EXERCISE AIM: Retrieve every line of the data holding the word "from".

Segment Start: COLLECTED DATA

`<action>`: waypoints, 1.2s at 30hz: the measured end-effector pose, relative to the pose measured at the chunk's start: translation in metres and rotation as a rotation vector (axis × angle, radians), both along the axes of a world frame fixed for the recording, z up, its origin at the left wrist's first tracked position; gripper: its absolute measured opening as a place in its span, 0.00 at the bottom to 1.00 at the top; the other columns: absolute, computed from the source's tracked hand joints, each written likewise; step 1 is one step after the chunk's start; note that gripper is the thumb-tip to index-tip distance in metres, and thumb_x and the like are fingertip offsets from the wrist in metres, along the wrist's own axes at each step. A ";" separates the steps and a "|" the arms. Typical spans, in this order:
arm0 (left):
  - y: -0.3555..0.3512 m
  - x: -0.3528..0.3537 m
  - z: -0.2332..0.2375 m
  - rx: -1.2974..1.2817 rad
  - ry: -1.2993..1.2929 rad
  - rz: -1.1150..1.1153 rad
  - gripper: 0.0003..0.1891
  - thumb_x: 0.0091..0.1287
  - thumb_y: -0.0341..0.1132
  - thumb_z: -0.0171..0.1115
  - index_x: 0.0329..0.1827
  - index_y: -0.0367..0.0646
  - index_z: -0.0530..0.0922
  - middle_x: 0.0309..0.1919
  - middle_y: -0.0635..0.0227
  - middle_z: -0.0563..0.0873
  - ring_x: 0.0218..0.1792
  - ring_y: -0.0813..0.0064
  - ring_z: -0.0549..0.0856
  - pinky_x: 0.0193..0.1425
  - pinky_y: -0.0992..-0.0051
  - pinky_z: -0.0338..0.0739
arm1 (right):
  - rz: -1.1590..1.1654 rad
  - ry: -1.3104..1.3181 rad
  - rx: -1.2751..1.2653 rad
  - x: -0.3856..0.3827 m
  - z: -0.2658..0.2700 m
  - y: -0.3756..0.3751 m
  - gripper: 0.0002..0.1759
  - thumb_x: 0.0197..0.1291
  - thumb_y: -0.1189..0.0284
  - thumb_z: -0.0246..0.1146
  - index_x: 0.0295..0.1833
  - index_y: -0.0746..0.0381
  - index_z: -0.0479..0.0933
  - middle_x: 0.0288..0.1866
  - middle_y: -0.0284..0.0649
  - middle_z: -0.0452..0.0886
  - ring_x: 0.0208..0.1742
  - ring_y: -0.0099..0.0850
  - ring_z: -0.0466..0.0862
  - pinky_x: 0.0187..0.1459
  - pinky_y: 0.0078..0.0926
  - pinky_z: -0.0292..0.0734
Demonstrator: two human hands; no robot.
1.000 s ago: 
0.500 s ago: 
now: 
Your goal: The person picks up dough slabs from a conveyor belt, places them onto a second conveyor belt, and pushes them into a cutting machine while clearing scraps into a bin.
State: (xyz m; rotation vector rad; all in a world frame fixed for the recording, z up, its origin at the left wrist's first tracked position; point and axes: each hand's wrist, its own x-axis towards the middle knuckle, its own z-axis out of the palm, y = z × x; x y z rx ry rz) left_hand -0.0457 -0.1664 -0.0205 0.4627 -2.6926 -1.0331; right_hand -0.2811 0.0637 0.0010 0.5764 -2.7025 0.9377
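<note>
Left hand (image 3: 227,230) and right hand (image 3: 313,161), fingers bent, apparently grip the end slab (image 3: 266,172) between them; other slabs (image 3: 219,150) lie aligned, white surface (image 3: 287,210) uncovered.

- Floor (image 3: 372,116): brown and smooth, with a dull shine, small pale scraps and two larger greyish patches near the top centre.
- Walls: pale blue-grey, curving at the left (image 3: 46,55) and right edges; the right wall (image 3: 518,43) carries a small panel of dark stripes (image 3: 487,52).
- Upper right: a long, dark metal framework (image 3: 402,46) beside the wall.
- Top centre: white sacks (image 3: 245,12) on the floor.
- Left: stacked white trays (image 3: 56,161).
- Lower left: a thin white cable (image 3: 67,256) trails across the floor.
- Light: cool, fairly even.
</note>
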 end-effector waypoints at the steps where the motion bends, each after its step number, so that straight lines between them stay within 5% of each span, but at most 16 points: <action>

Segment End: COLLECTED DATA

ANSWER BELOW:
`<action>`: waypoints, 1.2s at 30hz: the measured end-effector pose, relative to the pose measured at the chunk's start: translation in metres and rotation as a rotation vector (axis × angle, radians), both along the axes of a world frame fixed for the recording, z up, its origin at the left wrist's first tracked position; gripper: its absolute measured opening as a place in its span, 0.00 at the bottom to 1.00 at the top; the other columns: absolute, computed from the source's tracked hand joints, each written likewise; step 1 is one step after the chunk's start; note that gripper is the thumb-tip to index-tip distance in metres, and thumb_x and the like are fingertip offsets from the wrist in metres, along the wrist's own axes at each step. A ";" separates the steps and a "|" the arms. Typical spans, in this order:
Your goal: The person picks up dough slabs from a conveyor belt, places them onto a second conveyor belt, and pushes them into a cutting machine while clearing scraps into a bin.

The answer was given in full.